• [Work instructions]:
What is needed is a faithful copy of all the entries, with no pictures in it.

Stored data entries
★ ★ ★ ★

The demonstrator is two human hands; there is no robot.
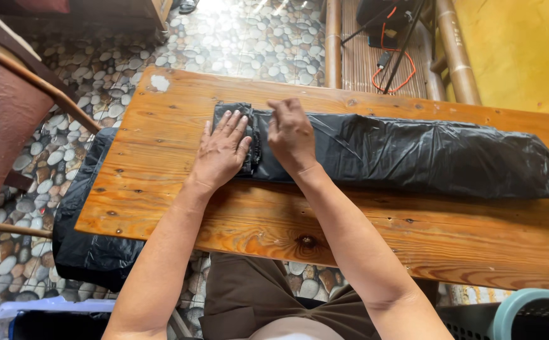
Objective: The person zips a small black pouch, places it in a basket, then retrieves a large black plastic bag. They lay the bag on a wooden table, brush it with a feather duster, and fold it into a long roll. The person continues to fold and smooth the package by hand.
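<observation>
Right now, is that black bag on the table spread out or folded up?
Folded: the bag lies as a long narrow strip, its left end doubled over under both hands.

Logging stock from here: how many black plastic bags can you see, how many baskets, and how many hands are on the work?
Black plastic bags: 2, one long bag on the wooden table and one bag hanging off its left end.
Baskets: 1, a teal basket.
Hands: 2, left hand and right hand, both pressing the long bag's folded end.
Total: 5
</observation>
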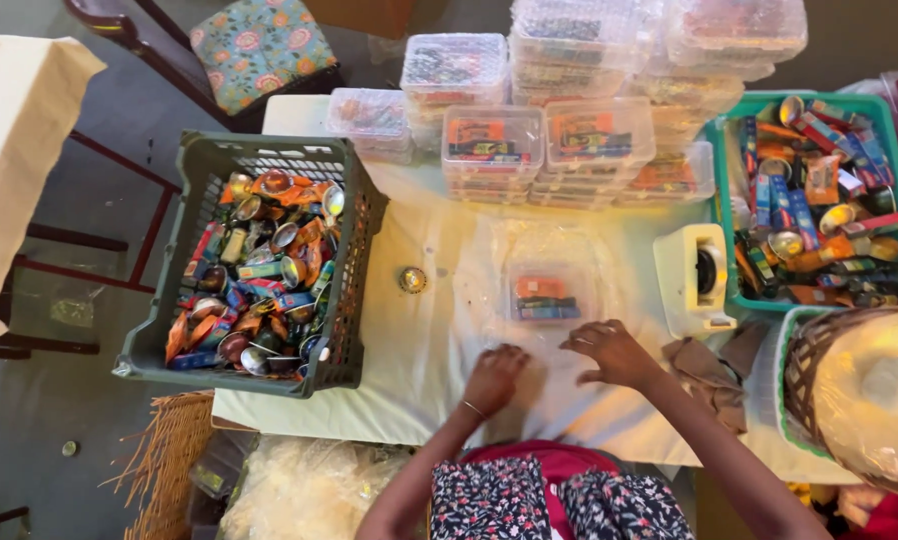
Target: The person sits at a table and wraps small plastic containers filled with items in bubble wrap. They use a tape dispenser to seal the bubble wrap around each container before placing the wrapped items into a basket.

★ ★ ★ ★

• [Task solution]:
The demonstrator is two human hands; there is no robot.
Objective: The person zips a small black pouch, places it in a basket, then retrieves a large black plastic bag. They lay the bag on a wooden table, brush it with a feather duster, and fold it into a long roll. The person continues to fold and smooth the package by hand.
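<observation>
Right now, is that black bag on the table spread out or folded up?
Folded: the bag lies as a long narrow strip, its left end doubled over under both hands.

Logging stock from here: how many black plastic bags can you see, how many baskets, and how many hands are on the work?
Black plastic bags: 2, one long bag on the wooden table and one bag hanging off its left end.
Baskets: 1, a teal basket.
Hands: 2, left hand and right hand, both pressing the long bag's folded end.
Total: 5
</observation>
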Target: The person sits at a table and wraps small plastic containers filled with items in bubble wrap. They use a tape dispenser to seal the bubble wrap around each container before placing the wrapped items into a basket.

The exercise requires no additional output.